◆ **ACTIVITY**: Given the entries below, would you transcribe exactly the lines starting at the one with "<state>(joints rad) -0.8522" and ending at the one with "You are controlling", both kept, pictures omitted, nothing extra?

_____

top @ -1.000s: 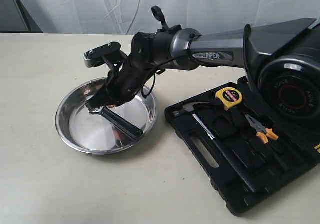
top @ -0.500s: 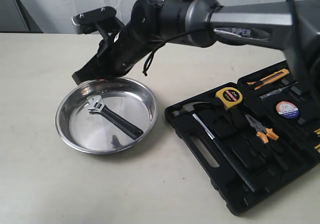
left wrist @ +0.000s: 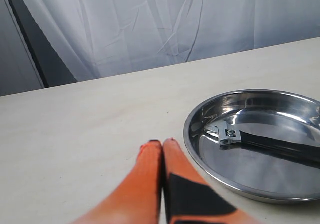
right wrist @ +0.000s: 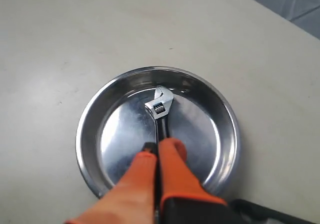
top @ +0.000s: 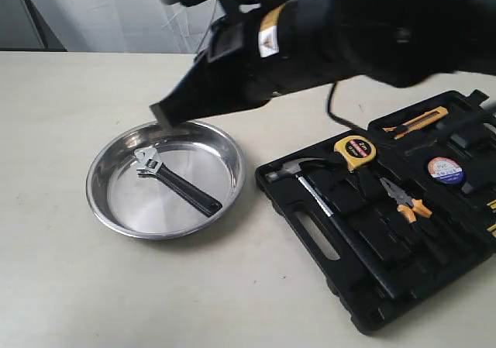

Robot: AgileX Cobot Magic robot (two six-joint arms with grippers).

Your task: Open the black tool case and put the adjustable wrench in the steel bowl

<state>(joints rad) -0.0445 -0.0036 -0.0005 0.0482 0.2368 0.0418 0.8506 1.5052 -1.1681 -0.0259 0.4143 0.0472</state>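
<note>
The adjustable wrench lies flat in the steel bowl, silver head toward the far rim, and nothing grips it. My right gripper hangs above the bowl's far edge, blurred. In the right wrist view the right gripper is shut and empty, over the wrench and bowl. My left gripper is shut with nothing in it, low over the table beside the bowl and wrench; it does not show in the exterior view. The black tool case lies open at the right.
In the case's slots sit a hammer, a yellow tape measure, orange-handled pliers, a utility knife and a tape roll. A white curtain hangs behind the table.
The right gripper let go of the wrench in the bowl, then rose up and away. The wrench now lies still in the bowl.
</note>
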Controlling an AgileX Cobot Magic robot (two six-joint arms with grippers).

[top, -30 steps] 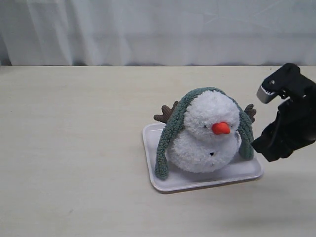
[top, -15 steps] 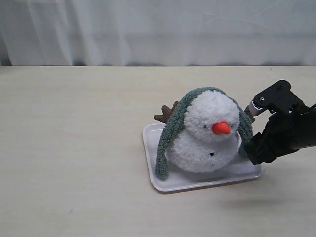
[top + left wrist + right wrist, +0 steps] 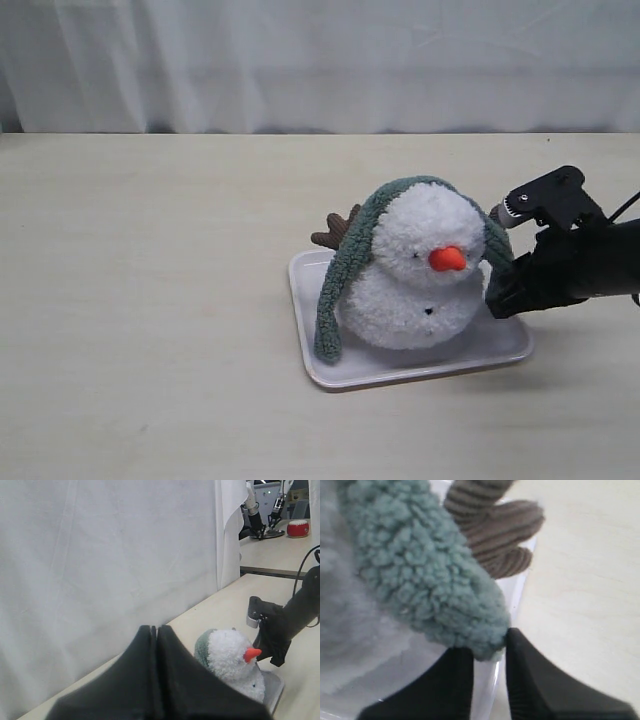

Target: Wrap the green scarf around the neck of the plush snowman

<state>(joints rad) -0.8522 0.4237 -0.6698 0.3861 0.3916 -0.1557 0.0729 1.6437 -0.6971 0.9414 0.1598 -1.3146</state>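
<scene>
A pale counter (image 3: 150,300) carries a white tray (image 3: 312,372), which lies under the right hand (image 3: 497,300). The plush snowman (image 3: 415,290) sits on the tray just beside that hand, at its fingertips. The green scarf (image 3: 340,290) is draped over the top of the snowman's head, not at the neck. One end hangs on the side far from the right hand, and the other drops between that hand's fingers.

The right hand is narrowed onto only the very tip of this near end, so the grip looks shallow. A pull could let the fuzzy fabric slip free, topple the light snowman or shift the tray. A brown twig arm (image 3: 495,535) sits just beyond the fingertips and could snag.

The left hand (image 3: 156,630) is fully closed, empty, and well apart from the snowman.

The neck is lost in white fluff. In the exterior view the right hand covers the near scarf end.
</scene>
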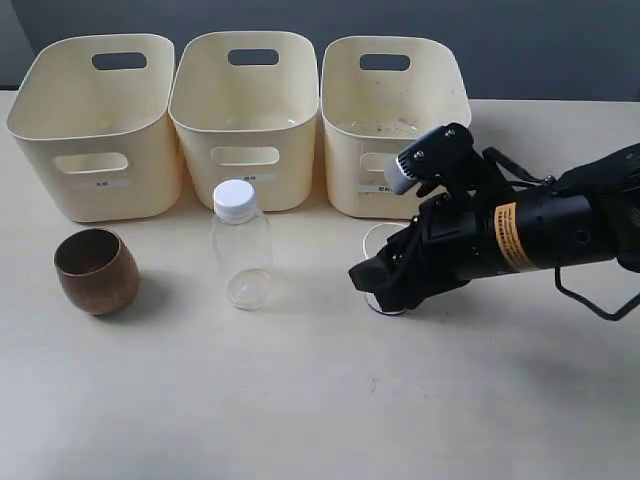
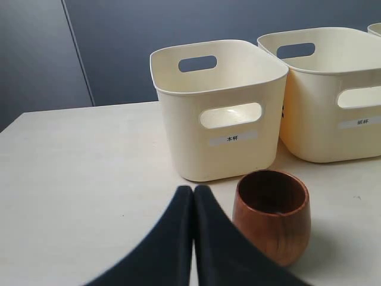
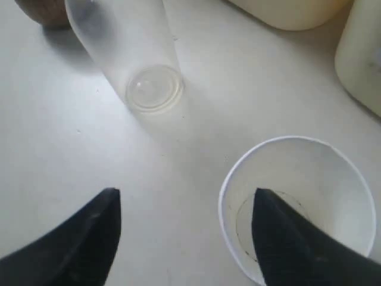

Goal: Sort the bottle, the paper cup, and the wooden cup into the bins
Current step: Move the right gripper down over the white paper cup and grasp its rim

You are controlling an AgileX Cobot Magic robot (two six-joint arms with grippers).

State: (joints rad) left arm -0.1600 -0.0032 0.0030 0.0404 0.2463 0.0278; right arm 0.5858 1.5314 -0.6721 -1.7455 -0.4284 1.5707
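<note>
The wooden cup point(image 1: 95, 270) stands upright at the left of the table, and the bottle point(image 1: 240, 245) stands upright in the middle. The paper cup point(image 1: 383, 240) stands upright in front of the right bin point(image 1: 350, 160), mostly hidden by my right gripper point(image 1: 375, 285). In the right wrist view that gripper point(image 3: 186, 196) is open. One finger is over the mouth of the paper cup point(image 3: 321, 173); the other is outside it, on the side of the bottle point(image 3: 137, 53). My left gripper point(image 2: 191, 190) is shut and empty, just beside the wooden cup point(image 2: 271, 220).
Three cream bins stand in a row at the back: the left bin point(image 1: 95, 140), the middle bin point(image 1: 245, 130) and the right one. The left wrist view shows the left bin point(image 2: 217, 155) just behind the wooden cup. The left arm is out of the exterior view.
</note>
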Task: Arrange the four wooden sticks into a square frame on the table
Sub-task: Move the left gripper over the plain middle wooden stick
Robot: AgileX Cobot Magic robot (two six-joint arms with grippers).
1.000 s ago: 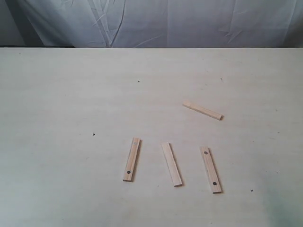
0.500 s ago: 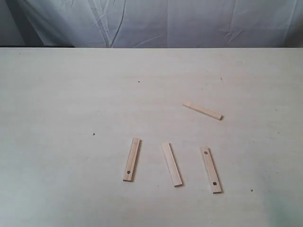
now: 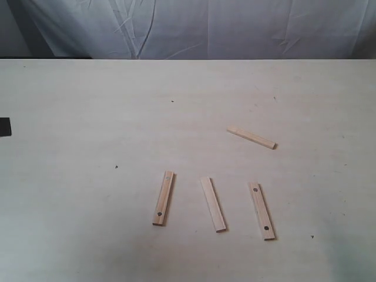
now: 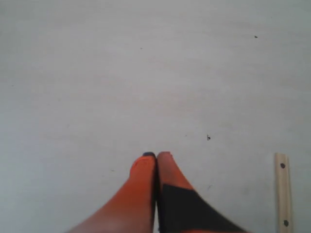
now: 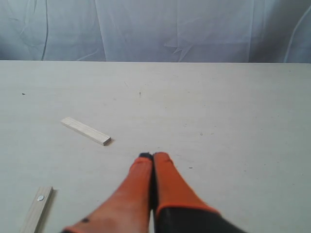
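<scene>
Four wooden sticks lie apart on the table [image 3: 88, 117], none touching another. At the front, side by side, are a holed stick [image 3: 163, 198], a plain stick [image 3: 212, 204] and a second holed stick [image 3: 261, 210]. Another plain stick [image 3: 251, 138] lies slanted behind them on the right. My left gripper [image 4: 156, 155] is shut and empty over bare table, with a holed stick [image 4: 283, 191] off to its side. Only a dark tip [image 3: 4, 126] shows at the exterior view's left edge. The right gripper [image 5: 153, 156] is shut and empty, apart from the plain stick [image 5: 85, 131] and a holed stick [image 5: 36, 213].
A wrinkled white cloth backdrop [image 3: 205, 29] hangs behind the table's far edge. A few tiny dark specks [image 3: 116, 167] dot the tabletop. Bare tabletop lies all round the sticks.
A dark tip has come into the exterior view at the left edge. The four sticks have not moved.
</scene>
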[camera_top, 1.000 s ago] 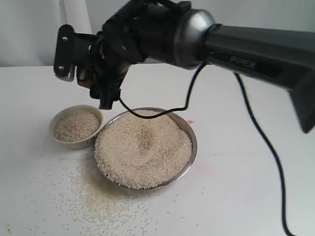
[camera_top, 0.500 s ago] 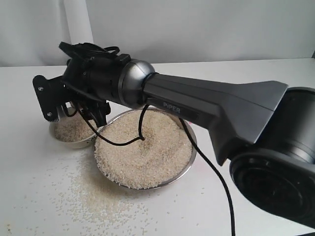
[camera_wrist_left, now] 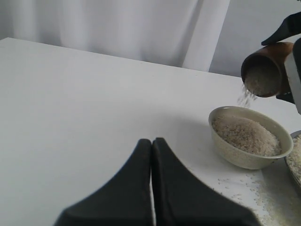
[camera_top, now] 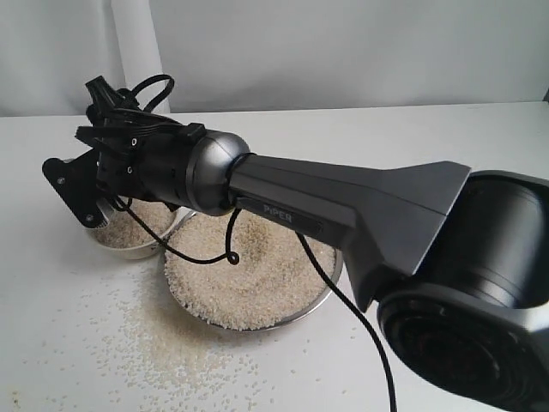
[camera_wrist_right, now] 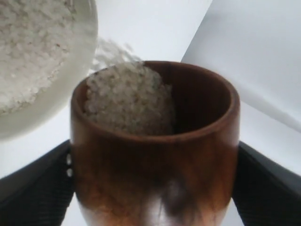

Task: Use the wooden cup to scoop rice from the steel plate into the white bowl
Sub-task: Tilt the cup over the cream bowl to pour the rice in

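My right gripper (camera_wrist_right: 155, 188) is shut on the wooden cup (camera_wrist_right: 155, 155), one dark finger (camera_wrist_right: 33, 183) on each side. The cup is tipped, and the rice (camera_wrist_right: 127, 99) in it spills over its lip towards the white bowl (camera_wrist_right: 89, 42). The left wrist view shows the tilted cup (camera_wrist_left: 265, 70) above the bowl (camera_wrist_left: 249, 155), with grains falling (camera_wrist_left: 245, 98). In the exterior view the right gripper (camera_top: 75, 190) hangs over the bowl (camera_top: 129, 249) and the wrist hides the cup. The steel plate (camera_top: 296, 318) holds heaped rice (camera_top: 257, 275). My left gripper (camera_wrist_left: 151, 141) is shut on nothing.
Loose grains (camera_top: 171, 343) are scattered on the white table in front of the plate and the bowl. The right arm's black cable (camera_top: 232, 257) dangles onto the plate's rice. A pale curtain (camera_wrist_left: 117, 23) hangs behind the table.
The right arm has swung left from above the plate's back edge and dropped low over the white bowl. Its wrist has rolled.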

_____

◆ **RESPONSE BOX**:
<state>(joints rad) -0.8522 0.4237 -0.6698 0.3861 0.3916 -0.1557 0.0729 1.6437 -0.6971 0.9414 0.1598 -1.3146</state>
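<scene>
A pale counter (image 3: 150,300) carries a white tray (image 3: 312,372), which lies under the right hand (image 3: 497,300). The plush snowman (image 3: 415,290) sits on the tray just beside that hand, at its fingertips. The green scarf (image 3: 340,290) is draped over the top of the snowman's head, not at the neck. One end hangs on the side far from the right hand, and the other drops between that hand's fingers.

The right hand is narrowed onto only the very tip of this near end, so the grip looks shallow. A pull could let the fuzzy fabric slip free, topple the light snowman or shift the tray. A brown twig arm (image 3: 495,535) sits just beyond the fingertips and could snag.

The left hand (image 3: 156,630) is fully closed, empty, and well apart from the snowman.

The neck is lost in white fluff. In the exterior view the right hand covers the near scarf end.
</scene>
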
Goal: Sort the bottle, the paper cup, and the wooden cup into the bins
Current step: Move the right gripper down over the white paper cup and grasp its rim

You are controlling an AgileX Cobot Magic robot (two six-joint arms with grippers).

The exercise is finished and nothing remains.